As a global epidemic, the incidence of obesity has been steadily increasing in recent years. At present, more than 2.1 billion people in the world are overweight or obese (1). Scientific studies have confirmed that obesity is the starting point of various metabolic related diseases such as T2DM, Polycystic Ovary Syndrome (PCOS), and cardiovascular diseases (2, 3). Data shows that about 60% of type 2 diabetic patients were obese (BMI>30kg/m2) and combined with insulin resistance (4). Obesity could lead to T2DM through insulin resistance, which in turn could aggravate obesity and increase blood sugar (4, 5). Obesity and T2DM are cause-and-effect to each other, resulting in a vicious cycle that ultimately increases the incidence of diabetes complications and increases the social and economic burden. Therefore, the method of treating obesity and T2DM is urgent.
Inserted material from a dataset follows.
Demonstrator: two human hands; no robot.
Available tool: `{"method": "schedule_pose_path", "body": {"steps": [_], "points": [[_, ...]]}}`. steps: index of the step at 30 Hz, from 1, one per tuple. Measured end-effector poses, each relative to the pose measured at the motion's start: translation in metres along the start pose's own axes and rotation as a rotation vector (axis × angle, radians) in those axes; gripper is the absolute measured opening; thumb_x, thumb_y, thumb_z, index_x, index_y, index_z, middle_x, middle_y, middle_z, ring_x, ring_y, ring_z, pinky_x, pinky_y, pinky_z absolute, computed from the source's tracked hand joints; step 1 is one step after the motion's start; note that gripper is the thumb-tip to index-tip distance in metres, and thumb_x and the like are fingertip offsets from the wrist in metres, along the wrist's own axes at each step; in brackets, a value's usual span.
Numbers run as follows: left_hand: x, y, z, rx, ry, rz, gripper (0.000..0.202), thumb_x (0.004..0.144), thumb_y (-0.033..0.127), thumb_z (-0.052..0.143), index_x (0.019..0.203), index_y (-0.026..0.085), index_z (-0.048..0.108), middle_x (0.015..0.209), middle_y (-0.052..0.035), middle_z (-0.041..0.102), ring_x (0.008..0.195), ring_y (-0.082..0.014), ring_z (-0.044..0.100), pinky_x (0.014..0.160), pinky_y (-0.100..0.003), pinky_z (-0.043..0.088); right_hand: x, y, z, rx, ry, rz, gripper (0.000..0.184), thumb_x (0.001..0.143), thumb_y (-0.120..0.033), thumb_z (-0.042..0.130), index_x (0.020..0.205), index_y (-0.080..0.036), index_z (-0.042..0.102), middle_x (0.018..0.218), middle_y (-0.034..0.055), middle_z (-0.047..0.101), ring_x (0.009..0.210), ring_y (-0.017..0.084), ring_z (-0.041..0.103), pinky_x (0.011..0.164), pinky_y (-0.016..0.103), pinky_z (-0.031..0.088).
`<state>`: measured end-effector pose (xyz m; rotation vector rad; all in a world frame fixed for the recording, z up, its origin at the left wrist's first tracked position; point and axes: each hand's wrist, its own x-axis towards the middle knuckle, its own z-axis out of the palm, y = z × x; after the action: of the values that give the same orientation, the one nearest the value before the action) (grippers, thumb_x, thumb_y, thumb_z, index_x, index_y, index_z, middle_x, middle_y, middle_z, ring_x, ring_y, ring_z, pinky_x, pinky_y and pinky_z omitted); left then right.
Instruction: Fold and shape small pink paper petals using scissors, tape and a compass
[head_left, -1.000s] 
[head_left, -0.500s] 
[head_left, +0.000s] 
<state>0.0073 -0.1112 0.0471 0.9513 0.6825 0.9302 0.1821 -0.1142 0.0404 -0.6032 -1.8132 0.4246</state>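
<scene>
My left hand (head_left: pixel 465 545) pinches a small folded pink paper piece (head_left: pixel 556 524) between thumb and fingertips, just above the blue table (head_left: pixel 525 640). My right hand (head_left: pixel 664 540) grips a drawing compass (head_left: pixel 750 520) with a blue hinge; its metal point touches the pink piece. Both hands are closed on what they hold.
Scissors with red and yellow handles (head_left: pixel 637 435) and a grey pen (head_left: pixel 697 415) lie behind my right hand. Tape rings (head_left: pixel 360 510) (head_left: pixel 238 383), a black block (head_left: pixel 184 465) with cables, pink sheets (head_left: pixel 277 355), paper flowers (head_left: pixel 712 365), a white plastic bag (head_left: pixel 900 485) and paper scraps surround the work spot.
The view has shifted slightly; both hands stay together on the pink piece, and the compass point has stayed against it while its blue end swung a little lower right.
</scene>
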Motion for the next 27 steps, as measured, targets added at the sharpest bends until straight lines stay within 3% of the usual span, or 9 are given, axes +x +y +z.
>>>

In recent years, domestic and foreign studies have found asprosin, a new discovered fasting-induced glucogenic adipokine, was significantly elevated in the patients with obesity and T2DM (including newly diagnosed and existing patients) (613). As clinical studies suggested that asprosin may be an early indicator of glucose, lipid impairment and insulin resistance. It can be used as a factor to predict the risk of T2DM and obesity (14). Furthermore, animal research indicated asprosin antibody can reduce blood sugar and appetite, suggesting that it can be used as a therapeutic target for T2DM and obesity. However, this adipokine has not been studied in people with T2DM and obesity at the same time. The purpose of this study was to explore the role of asprosin in patients with T2DM combined with obesity, and to provide new ideas for therapeutic targets for these patients.

2 Materials and methods

In our cross-sectional study, comprehensive clinical data of patients diagnosed with T2DM were retrospectively collected from a community health care center (Zhuoma Community Care Station and Chengbei West Street Community Care Service Center in Changzhi City of Shanxi Province) in southeastern Shanxi Province from November 2019 to July 2021. Patients who met the WHO diagnostic criteria for T2DM in 1999 (15) and had available clinical and asprosin data were included, while those with type 1 diabetes mellitus, diabetic ketoacidosis and diabetic hypertonic coma, severe liver and kidney dysfunction, serious infection, malignant tumors, communication disorders such as mental diseases or inability to cooperate with researchers, or diabetes caused by other endocrine diseases were excluded. A total of 491 subjects with T2DM were categorized into three groups based on BMI (normal weight group: BMI 19-23.9 kg/m2; overweight group: BMI 24-27.9kg/m2; obesity group: BMI≥28 kg/m2) (16), 60.1% were men(295/491). The research protocol is applicable by the ethics committee of the First Hospital of Shanxi Medical University (No. 2019 [K056]). All study participants provided informed written consent. The study kept patient data confidential and complied with the Declaration of Helsinki. There is no conflict of interests among all authors.

2.1 Data collection

The waist circumference, systolic blood pressure and diastolic pressure of the patients were collected, weight and height were measured to calculate BMI. Hypertension was diagnosed according to the Chinese Guidelines for the Prevention and Treatment of Hypertension (2010) criteria: systolic blood pressure ≥140 mmHg and/or diastolic blood pressure ≥90 mmHg. Fasting blood samples were collected after an overnight fast for measurement of fasting blood glucose (FPG), total cholesterol (TC), LDL-C, HDL-C, TG, CRE, HbA1c, AST, ALT, Fasting C-Peptide (FC-P), SUA and eGFR, as well as serum asprosin levels.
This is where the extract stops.